§ **Source material**:
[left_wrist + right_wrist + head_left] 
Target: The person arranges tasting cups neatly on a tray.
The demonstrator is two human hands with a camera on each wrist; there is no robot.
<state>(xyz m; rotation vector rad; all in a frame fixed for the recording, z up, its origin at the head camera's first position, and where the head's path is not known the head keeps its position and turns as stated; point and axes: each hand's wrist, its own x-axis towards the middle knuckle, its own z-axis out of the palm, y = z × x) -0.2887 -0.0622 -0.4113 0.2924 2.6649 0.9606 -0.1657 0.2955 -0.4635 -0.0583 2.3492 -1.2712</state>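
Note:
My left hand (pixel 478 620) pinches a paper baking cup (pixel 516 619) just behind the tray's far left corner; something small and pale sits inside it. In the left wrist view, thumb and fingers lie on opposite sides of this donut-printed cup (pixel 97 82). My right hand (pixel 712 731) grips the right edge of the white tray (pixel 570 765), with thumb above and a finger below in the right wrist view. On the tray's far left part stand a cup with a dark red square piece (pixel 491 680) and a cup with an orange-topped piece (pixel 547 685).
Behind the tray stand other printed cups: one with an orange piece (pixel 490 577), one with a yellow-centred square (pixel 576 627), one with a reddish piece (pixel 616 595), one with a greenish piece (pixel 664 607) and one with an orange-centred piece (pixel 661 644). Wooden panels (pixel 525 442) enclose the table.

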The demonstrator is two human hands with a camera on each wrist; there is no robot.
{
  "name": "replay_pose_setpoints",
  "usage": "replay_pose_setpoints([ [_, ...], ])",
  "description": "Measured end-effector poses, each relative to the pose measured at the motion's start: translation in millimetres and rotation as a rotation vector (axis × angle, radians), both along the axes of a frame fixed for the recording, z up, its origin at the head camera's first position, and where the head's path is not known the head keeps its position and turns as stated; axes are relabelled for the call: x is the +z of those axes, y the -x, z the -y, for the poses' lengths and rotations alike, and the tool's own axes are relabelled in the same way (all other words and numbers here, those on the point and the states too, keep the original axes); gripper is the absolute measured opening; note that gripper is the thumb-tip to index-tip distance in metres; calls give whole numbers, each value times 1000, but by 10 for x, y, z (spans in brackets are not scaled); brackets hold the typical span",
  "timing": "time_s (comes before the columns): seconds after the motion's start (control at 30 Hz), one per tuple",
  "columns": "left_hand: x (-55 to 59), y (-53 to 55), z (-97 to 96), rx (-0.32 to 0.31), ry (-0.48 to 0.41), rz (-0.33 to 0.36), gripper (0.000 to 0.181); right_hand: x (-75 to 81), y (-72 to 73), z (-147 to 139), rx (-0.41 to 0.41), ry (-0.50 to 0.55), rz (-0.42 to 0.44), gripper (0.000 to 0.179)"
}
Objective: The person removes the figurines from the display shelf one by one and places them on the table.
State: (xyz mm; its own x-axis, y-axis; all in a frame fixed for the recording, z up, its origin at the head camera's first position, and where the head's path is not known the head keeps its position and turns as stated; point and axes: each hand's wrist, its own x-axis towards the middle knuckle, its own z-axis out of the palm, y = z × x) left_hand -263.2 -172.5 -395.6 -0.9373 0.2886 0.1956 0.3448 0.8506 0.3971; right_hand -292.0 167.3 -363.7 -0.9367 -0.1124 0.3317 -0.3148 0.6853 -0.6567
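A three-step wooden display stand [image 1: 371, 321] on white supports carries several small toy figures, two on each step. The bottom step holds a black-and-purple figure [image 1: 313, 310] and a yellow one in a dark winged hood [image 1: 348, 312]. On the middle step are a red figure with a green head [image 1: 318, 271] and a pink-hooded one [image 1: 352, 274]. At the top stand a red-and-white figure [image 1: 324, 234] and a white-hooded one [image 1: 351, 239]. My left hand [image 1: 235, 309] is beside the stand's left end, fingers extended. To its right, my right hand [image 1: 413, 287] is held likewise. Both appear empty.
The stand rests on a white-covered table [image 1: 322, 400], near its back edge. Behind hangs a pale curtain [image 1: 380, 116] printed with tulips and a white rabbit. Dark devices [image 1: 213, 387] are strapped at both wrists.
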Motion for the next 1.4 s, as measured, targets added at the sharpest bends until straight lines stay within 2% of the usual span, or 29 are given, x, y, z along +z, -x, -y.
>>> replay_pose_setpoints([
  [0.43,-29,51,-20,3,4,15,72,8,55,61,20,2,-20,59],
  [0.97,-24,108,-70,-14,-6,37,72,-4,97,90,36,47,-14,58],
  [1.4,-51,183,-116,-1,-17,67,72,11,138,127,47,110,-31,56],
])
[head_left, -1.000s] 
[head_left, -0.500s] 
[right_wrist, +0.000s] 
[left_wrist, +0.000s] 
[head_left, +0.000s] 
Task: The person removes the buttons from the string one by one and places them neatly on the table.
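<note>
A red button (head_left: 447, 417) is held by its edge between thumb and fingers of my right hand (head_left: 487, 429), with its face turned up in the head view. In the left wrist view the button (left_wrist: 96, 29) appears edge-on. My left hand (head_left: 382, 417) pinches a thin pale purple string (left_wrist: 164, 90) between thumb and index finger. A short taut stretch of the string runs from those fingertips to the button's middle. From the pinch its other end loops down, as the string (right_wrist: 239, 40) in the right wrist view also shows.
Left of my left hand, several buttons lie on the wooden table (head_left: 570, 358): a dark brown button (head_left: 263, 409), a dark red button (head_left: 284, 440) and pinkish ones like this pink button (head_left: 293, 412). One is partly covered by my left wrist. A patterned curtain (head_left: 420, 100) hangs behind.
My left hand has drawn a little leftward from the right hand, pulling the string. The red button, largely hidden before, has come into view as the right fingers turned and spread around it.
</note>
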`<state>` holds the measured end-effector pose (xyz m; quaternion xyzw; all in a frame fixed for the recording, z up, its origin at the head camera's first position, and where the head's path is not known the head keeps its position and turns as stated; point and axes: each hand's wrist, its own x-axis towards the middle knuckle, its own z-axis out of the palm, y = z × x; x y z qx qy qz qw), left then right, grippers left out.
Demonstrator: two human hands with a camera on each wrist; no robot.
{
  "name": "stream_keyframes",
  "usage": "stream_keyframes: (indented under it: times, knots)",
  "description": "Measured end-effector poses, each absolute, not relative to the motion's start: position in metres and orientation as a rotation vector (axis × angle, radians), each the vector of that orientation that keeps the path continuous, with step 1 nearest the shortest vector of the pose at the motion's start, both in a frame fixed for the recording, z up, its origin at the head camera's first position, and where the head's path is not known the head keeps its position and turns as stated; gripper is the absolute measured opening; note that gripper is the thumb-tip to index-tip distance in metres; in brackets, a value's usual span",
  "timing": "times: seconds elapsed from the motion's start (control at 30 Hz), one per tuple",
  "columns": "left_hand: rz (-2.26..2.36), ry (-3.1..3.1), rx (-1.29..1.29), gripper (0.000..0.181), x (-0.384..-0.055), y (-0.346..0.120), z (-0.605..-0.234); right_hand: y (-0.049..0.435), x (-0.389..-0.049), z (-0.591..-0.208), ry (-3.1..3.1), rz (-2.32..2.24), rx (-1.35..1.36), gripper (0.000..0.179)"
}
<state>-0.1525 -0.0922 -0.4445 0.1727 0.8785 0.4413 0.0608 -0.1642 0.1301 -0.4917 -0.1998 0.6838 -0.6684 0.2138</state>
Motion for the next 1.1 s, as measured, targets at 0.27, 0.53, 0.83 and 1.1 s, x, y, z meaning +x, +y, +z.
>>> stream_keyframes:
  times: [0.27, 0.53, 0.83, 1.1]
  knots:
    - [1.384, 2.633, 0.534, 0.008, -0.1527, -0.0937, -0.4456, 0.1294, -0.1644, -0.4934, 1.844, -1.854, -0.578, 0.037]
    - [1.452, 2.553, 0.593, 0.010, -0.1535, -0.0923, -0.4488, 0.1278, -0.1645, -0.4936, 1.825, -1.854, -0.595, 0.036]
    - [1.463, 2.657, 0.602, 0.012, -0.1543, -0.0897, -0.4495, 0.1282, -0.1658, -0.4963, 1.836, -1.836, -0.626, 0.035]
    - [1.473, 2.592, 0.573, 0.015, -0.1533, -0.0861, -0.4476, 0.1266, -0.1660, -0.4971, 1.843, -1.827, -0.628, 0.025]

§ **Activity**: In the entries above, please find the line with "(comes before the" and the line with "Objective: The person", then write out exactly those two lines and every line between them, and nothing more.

§ **Answer to this task**:
  "timing": "time_s (comes before the columns): seconds after the motion's start (control at 30 Hz), one per tuple",
  "columns": "left_hand: x (-55 to 59), y (-53 to 55), z (-97 to 96), rx (-0.32 to 0.31), ry (-0.48 to 0.41), rz (-0.33 to 0.36), gripper (0.000 to 0.181); right_hand: x (-75 to 81), y (-72 to 73), z (-147 to 139), rx (-0.41 to 0.41), ry (-0.50 to 0.55), rz (-0.42 to 0.44), gripper (0.000 to 0.179)"
}
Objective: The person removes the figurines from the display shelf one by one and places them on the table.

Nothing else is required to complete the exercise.